With classic British band The Jam, I made the mistake of buying two (!) compilation albums before buying any of their albums. The first one I got was Beat Surrender, a sub-par compilation of pretty average Jam tracks with a few exceptions like the brilliant A town called malice and That's entertainment. I should have gone for one of their albums at this point, but instead I stupidly decided to go for another compilation, The Jam Collection. This was a much better compilation, but by the time I got around to purchasing their best album All mod cons, I already had six out of the twelve tracks on it! Considering one of the remaining six tracks was a Kinks cover (David Watts), it definitely detracted from my initial enjoyment of the album. It's like seeing bits of a movie in a hotel room at different times, and then trying to watch it all from start to finish. Why not just watch it from start to finish up front?

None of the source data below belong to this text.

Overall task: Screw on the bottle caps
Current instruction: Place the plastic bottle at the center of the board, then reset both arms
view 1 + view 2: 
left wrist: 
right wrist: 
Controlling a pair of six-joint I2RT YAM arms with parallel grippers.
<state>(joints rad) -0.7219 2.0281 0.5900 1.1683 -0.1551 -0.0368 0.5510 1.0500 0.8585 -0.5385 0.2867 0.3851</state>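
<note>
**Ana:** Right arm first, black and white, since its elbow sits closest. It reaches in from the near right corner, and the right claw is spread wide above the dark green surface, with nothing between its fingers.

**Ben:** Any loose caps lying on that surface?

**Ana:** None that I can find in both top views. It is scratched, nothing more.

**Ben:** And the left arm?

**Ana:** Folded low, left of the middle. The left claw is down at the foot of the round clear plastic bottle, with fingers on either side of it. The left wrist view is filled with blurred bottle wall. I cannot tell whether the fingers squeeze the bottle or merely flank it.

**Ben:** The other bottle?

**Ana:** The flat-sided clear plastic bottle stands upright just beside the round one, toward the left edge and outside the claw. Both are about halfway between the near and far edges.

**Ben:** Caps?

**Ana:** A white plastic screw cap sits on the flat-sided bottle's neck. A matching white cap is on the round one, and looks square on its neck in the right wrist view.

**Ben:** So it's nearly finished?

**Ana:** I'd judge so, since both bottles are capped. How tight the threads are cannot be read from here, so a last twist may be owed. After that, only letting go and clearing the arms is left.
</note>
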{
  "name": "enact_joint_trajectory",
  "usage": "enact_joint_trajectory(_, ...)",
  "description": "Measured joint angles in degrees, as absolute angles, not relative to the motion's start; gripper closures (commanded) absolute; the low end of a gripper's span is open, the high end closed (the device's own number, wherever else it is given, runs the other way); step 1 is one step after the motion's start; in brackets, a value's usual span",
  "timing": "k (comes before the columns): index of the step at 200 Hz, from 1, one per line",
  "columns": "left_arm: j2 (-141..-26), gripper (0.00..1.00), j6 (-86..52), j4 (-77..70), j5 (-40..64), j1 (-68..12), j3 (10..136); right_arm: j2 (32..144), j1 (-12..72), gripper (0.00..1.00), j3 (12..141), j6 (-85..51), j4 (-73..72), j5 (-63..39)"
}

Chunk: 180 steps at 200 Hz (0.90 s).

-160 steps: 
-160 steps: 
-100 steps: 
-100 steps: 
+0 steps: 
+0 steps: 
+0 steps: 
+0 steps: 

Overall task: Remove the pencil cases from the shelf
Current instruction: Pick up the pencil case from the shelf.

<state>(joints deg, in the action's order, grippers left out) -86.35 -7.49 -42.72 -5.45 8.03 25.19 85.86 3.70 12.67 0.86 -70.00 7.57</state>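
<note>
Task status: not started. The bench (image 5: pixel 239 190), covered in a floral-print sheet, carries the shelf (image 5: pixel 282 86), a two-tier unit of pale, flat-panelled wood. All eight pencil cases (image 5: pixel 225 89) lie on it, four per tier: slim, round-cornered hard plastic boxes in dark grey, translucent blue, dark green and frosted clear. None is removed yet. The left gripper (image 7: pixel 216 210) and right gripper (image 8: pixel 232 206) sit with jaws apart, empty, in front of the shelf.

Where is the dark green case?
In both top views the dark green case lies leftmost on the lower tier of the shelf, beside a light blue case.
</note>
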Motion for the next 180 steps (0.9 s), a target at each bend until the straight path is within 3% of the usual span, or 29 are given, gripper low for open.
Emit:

But, I digress. I don't see B-Sides and Rarities compilations as having the same issues as best-of compilations. Firstly, there's generally the lack of redundancy. Even if there are album tracks on it, they are generally scarce and usually they give you a different version than the album track (e.g. a demo or acoustic version). Listening to the first disc of the Nick Cave set this morning, there were acoustic versions of two of his classic cuts - Deanna and The mercy seat. I have both of these on the Best of Nick Cave & The Bad Seeds CD, but it's great hearing these different versions of the songs. Whether they are works in progress, or just alternate versions, they give you a window into the artistic process that the artist goes through when recording music.
I think Nick Cave is one of those artists who suits the "rarities" compilation format really well. His music has such a rustic and shambolic feel to it, and hearing bits and pieces on a compilation like this is a great way to experience his music. There's also an alternate version of The moon is in the gutter from his debut album From her to eternity. I always loved this song when listening to that album even though I wasn't a huge fan of the album as a whole. But hearing the alternate version on the rarities compilation made me start to appreciate the song again.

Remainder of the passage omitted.